Anche l’Europarlamento ha dato luce verde all’accordo sulla Brexit, due giorni prima della mezzanotte che tra venerdì e sabato sancirà l’addio dei britannici all’Ue. Dopo l’approvazione del Consiglio giovedì, la Brexit alla fine il 31 gennaio diventerà effettiva, e le parti si concentreranno allora sulla seconda parte di negoziati, dedicati alla futura relazione del Regno Unito con il blocco comunitario di cui fa parte dal 1973. Negoziati che si prospettano difficili, con la possibilità che i colloqui su un nuovo accordo commerciale possano collassare prima della fine del 2020, rendendo necessari ‘scenari’ alternativi.
In aula, la lunga sessione è stata segnata da lacrime e abbracci, ma anche da astio e rivalsa. Gli eurodeputati hanno detto sì con ampia maggioranza all’accordo di recesso che mette fine alla saga di 4 anni, seguita al referendum del 2016: 621 sì, 49 no e 13 astensioni. “Vi ameremo sempre e non sarete mai lontani”, ha detto la presidente della Commissione europea, Ursula von der Leyen, rivolgendosi in plenaria ad alcuni deputati in lacrime. “Il voto non è un addio”, “solo un arrivederci”, ha aggiunto il coordinatore della Brexit in Parlamento, Guy Verhofstadt. Anche il presidente dell’Eurocamera, David Sassoli, ha preferito dire “arrivederci”, perché addio è “troppo definitivo”, e ha sottolineato: “Lasciate l’Ue ma continuerete a far parte dell’Europa”.
A esultare, invece, lo strenuo promotore della Brexit, Nigel Farage. Ricopre uno dei 73 seggi dell’Europarlamento che spariranno con il divorzio, quando i membri si ridurranno dai 751 attuali. “Voglio che la Brexit avvii un dibattito nel resto dell’Europa”, ha detto, tuonando, tra gli applausi dei suoi: “Amiamo l’Europa, semplicemente odiamo l’Unione europea”. I deputati pro-Brexit si sono anche fatti redarguire dalla vice presidente, Mairead McGuinness, perché smettessero di sventolare bandierine con la Union Flag.

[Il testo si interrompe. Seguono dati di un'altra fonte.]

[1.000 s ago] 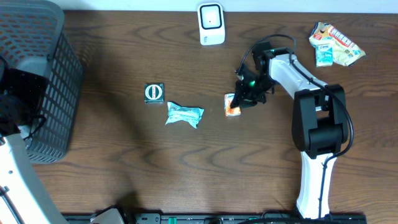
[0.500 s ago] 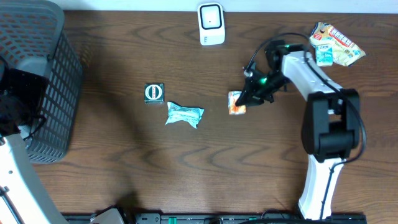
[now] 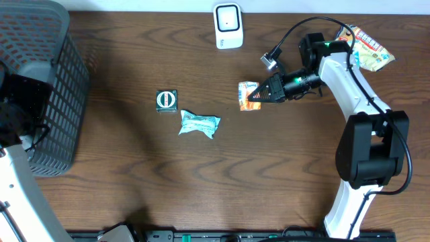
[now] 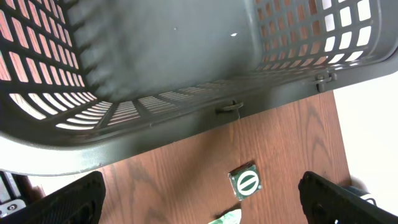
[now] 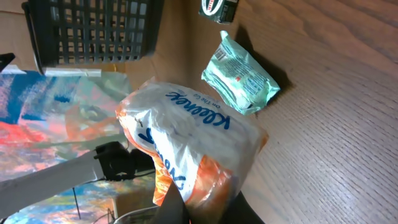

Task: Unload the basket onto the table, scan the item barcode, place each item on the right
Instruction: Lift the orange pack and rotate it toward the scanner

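Orange-and-white tissue pack (image 3: 248, 95) is pinched at its right end by the right gripper (image 3: 258, 97), whose 2 fingers are clenched on the wrapper. The pack is right of the table's middle, on the near side of the white scanner (image 3: 228, 25) and slightly to its right. Left of the pack lie a green packet (image 3: 199, 124) and a small dark box (image 3: 166, 100) with a green ring on top. At the far right corner sits a heap of snack bags (image 3: 363, 47). The left gripper (image 4: 200, 186) hangs over the black basket (image 3: 47, 74) at the left edge, fingers spread wide and holding nothing.
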`<state>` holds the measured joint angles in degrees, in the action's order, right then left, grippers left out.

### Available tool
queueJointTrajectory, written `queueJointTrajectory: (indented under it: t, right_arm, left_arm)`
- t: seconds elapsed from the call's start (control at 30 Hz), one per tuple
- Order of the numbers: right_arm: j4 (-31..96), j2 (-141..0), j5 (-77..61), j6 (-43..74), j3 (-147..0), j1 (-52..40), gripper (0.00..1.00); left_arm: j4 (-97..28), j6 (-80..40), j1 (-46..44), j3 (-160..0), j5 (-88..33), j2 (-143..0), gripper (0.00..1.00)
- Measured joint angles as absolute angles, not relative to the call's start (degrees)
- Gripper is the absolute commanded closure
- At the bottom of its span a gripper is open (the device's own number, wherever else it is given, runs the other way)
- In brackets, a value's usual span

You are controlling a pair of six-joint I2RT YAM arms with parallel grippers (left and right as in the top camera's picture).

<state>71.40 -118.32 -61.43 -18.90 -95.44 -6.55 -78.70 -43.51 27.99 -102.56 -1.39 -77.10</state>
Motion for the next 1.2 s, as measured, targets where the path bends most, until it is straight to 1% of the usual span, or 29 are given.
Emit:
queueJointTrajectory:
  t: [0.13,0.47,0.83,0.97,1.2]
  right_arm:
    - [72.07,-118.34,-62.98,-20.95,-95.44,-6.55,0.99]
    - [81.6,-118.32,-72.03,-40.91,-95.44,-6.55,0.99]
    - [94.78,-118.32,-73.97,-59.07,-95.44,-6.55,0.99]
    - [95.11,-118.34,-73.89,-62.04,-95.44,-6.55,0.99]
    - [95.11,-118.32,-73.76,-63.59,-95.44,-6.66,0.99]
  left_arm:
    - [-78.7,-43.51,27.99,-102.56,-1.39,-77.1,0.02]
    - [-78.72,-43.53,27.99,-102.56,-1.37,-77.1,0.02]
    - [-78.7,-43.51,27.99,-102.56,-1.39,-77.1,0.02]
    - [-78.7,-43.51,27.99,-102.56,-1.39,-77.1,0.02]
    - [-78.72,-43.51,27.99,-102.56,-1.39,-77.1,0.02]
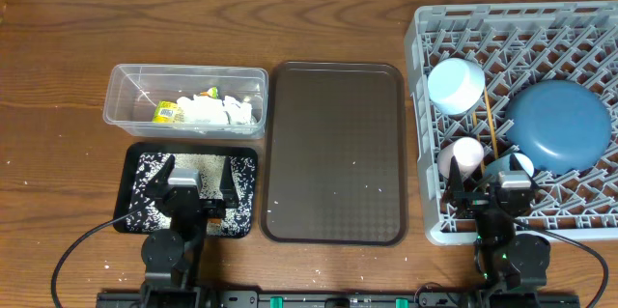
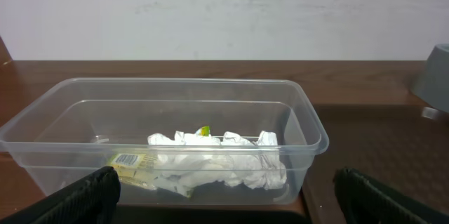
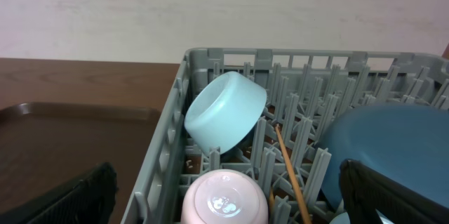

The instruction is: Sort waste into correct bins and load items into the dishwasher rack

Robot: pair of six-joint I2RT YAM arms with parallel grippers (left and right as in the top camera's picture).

Sugli 11 mesi di negoziati sulla relazione commerciale futura, il presidente francese Emmanuel Macron ha promesso: “Non metteremo pressione. La priorità è definire, sul breve, medio e lungo periodo, gli interessi dell’Ue e tutelarli”. Bruxelles ha già detto di considerare quel lasso di tempo troppo breve, mantenendo così vivo il timore che un’uscita caotica, per ora evitata, possa rimaterializzarsi alla fine dell’anno se non ci sarà un accordo. Amelie de Monchalin, ministra per l’Europa francese, ha messo in guardia: a meno che Londra chieda entro l’estate un’estensione del periodo di transizione, la prospettiva è uno scenario in cui i confini potrebbero essere chiusi, dazi potrebbero essere imposti e le regole cambiate all’improvviso.